Your instructions: Using the listing below, determine the count of lines with the word "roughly" and reply only with it.

Entries shown:
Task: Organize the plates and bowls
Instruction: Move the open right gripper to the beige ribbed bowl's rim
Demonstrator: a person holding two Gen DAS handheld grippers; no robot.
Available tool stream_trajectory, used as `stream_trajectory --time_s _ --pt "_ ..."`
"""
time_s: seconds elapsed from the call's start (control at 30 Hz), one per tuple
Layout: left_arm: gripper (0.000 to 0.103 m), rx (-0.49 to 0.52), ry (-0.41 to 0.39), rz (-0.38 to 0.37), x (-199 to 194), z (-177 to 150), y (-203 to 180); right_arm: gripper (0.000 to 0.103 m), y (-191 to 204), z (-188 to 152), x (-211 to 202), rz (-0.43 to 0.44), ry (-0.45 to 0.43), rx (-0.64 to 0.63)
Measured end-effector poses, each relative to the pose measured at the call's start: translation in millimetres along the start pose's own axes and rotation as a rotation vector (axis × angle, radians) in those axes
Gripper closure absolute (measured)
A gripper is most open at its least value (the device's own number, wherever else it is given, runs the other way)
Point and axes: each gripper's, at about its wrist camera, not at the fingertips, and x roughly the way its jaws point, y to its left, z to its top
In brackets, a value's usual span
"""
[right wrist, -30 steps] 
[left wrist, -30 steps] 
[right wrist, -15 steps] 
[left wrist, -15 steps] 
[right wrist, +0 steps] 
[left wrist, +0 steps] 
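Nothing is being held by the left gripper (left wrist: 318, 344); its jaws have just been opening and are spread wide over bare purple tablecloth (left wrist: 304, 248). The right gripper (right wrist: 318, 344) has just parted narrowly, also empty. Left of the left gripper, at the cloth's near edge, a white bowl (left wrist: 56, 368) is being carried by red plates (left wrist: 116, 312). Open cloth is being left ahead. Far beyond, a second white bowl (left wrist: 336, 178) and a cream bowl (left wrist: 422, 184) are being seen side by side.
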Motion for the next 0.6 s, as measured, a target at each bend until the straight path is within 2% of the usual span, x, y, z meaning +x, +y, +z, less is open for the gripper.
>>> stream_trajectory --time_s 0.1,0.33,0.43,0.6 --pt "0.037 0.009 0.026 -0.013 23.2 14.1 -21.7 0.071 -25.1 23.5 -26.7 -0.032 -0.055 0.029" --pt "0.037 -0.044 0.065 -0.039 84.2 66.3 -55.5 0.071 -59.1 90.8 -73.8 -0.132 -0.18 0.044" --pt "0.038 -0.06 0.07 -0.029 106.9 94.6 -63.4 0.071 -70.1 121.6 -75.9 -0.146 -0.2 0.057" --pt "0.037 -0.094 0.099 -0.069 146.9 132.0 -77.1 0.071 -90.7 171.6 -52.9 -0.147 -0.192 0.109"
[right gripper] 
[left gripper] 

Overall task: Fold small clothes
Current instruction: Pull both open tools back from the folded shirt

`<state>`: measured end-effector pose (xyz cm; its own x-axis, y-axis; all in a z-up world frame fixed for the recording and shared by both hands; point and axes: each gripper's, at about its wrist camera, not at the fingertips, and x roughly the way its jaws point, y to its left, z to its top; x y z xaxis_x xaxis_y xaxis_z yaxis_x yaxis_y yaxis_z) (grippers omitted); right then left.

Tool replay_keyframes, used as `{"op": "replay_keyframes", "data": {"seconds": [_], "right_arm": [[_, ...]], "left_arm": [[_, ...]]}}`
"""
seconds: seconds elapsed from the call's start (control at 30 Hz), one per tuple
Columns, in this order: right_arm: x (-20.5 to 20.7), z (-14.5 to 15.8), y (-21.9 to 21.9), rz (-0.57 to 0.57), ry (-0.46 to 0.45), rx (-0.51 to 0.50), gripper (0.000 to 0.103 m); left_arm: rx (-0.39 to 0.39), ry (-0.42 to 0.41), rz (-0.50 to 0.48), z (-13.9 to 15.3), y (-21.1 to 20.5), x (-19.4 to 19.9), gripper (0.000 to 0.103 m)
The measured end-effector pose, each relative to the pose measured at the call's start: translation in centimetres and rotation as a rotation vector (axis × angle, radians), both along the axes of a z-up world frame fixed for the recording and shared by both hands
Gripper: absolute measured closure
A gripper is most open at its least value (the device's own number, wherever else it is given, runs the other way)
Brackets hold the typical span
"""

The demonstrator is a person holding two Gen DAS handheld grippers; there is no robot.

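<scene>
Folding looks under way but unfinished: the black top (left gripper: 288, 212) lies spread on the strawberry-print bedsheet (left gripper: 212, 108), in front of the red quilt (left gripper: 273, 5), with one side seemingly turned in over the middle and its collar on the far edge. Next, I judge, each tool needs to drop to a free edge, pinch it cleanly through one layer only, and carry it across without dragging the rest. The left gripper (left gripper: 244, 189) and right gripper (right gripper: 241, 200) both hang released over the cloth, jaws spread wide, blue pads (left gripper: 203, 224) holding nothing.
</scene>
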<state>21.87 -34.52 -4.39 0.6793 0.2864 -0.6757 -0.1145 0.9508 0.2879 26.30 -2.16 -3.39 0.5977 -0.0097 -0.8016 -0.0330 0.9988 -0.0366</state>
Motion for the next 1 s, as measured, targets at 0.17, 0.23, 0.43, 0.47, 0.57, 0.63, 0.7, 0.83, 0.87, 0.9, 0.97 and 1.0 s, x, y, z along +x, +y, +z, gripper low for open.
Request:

Exercise output: 2